_Task item_
Where does the word "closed" occur in the material? Copy each line that has it.

_Data extract_
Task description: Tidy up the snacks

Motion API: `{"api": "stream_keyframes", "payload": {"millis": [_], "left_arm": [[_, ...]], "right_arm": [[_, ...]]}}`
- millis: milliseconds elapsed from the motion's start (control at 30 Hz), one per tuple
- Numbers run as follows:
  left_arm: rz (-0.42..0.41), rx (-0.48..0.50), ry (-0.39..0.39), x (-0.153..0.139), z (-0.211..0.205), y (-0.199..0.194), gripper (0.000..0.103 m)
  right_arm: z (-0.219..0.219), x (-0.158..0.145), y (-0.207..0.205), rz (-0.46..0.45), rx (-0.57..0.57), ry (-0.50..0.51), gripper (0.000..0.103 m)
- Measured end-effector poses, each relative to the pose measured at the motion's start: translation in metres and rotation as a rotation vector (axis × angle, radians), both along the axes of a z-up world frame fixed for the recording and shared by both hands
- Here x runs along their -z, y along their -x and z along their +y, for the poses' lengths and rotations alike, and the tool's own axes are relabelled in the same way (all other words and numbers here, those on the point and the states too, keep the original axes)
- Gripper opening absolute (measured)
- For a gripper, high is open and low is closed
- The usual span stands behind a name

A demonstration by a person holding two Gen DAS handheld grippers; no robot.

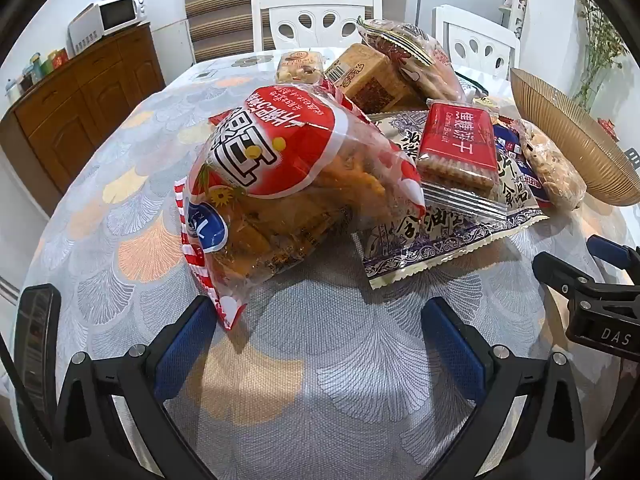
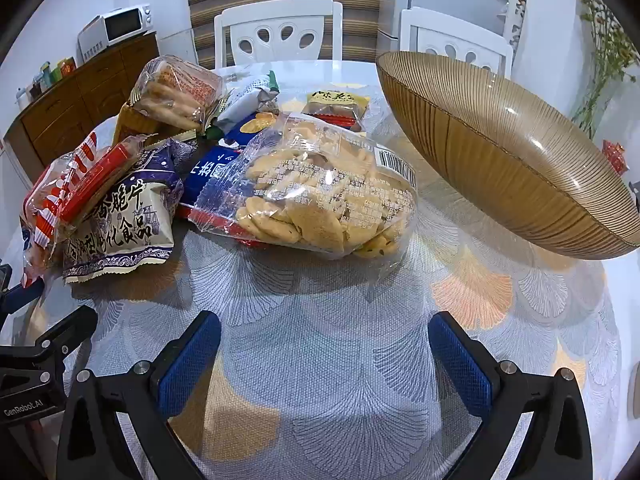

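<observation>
Your left gripper (image 1: 320, 344) gapes empty before the red-and-clear snack bag (image 1: 288, 184) | your right gripper (image 2: 324, 364) gapes empty before the clear cracker bag (image 2: 328, 196), beside the ribbed amber glass bowl (image 2: 520, 184).

A patterned tablecloth (image 2: 320, 320) covers the table. Two white chairs (image 2: 279, 32) stand at its far edge. A wooden sideboard (image 1: 80, 96) stands beyond the left edge, carrying a microwave (image 1: 120, 12) and small tins (image 1: 44, 62).
</observation>
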State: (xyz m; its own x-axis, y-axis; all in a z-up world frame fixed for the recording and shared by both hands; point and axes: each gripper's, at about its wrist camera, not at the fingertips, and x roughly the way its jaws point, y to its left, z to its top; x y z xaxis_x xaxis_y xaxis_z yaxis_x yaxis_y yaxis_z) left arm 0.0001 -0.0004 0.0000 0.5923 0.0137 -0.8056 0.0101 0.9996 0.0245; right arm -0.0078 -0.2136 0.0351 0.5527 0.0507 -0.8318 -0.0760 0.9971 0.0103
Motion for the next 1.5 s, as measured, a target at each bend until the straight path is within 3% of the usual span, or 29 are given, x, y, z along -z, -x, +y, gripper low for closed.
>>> {"api": "stream_keyframes", "payload": {"millis": [1500], "left_arm": [[0.000,0.000,0.014,0.0003,-0.0007,-0.0001,0.103]], "right_arm": [[-0.0006,-0.0006,0.0009,-0.001,0.000,0.004,0.103]]}}
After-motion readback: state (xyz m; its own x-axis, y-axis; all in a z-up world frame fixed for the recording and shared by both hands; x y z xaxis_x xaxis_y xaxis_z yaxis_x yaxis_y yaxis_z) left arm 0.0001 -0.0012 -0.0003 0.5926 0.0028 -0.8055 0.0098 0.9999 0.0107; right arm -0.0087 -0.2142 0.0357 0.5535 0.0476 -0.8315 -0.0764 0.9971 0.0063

_Written solution_
- For a gripper, high is open and low is closed
Motion for the next 1.5 s, as measured, a target at each bend until the straight path is within 3% of the usual span, or 29 are given, x, y, z along -z, -x, +y, gripper low for closed.

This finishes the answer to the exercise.